Убить Голиафа - страница 8



Профессор Голиков навещал меня каждый день, как и обещал. Однажды он привёз с собой специалиста по памяти, академика Виктора Эдуардовича Зимницкого. Из его консультации я понял, что случай со мной – нетипичный. Потеря памяти – выборочная, как будто кто-то взял и стёр мою личную историю и то, что с ней связано: людей, которых знал, отношения и чувства, места, где побывал. А также все те знания, которые могли бы мне напомнить что-то, явиться якорями для моей памяти.

Всё остальное я более-менее помню, а если и забыл, то очень быстро выучиваю заново. Вот только свою жизненную историю легко выучить никак не удаётся: события запоминаю, но не вспоминаю.
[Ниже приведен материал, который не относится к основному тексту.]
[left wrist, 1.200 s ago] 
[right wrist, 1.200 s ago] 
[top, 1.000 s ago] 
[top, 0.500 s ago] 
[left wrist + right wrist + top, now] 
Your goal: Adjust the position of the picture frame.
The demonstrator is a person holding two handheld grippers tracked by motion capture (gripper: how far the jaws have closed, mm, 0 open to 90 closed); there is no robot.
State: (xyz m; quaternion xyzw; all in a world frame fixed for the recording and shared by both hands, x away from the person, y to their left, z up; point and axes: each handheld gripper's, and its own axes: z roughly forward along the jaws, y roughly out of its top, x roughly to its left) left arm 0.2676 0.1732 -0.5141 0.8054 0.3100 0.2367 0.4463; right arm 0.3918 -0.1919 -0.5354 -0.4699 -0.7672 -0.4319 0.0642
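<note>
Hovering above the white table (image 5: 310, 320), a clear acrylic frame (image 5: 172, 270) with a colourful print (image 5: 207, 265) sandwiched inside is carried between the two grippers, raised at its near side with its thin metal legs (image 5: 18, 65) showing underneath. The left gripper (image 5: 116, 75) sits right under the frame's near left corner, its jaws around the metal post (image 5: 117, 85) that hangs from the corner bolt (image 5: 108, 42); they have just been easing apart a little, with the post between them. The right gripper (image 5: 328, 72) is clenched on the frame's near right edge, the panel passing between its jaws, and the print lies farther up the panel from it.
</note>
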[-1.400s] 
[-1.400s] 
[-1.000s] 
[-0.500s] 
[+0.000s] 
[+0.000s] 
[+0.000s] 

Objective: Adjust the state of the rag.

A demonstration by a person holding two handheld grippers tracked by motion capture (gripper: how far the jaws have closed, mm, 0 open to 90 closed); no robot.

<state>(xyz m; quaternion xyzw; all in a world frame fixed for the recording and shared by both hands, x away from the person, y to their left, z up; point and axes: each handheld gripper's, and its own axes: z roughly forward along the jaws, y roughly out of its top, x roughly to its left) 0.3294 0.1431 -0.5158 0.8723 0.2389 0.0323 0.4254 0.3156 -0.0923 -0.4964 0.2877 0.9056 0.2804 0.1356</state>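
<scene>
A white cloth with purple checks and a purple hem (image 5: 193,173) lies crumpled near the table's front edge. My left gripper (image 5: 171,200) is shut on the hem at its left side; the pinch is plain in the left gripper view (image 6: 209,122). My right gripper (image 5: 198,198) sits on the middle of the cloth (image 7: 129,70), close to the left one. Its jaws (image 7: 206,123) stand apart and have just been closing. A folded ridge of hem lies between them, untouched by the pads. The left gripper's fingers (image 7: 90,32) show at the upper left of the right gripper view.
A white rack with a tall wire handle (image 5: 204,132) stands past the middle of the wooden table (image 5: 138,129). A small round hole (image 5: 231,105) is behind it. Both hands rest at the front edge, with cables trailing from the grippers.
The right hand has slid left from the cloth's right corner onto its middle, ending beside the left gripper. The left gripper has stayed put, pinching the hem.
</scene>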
Переживания, эмоции, чувства – всё это осталось только в фото– и видеоархиве. Впрочем, академик Зимницкий обещал заняться восстановлением моей памяти самыми разными методами: от медикаментозных до гипнотического транса. И сдержал своё слово: лекарств стало больше, и уже на следующий день он провёл со мной первый сеанс гипноза. Что я говорил под гипнозом, – не помню. Виктор Эдуардович же заявил, что поломка произошла на очень глубоком уровне, и даже гипноз не помог мне что-либо вспомнить. Последующие ежедневные сеансы также ни к чему не привели. Однако наше общение было не совсем пустым.

Академик Зимницкий оказался очень интересным и многосторонним человеком. Вскоре мы с ним, если не подружились, то стали хорошими собеседниками. Точнее, говорил обычно он, я слушал. Таким образом, мы «обсуждали» проблемы науки в целом и медицины в частности. Эта тема заинтересовала меня. По-видимому, мой брат-близнец, тоже академик, привил мне любовь к подобным разговорам. Много рассказывал Виктор Эдуардович и о феномене памяти, психике, психиатрии. Одним словом, общение с ним стало для меня настоящим праздником, отвлекающим от темноты забвения и неудачных потуг что-либо вспомнить.

Впрочем, интересной собеседницей оказалась и моя мама – Анна Андреевна. От неё я узнал многое не только о своей прошлой жизни, но и о ситуации в стране, правительстве, президенте. Она рассказывала мне о людях, которых знала сама, и которых знает вся страна. То, как она это делала, не было скучным. Наоборот, её слова, сдобренные метким, но не злым, юмором, живыми примерами из жизни, которые она сопровождала обильной мимикой, и чувство такта, которое помогало ей вовремя понять, что я устал, и нуждаюсь либо в переключении, либо в отдыхе, – всё это делало наше общение не тягостным для меня. Напротив, я даже ждал, когда она придёт и устроится в кресле рядом с кроватью, которое появилось в тот же день, как я очнулся.

Общение же с женой Леной не доставляло мне той же радости, что и общение с мамой. Вроде бы и темы для разговоров те же. Но присутствием этой женщины я тяготился. И, по-моему, она это почувствовала. Во всяком случае, дольше получаса в день у моей кровати ни разу не задержалась.

Зато другая женщина, доктор-реаниматолог Светлана Геннадьевна, оказалась настоящей находкой для меня. Она находилась в соседней комнате каждый день, оставляя свой пост только на ночь под присмотром молодого доктора Григория, о котором мне трудно что-либо сказать, так как утром он исчезал, а по ночам я хорошо сплю. Светлана, или Света (так я её стал называть с первого же к ней обращения, чему она, естественно, не противилась), приходила ко мне по первому зову, стоило только на кнопочку на пульте нажать. Звать же я старался её почаще. Правда, только тогда, когда у меня никого не было. Собеседником она оказалась так себе, или мне просто не удалось её разговорить. Чёткие, однозначные ответы, – и всё. То ли она побаивалась со мной разговаривать, то ли ей это было запрещено. Других причин я не увидел, потому что эта женщина не была «блондинкой», интеллект у неё на лице, да и оказалась она не много, не мало – доктором медицинских наук. Как я понял, к олигарху без чина не допускают.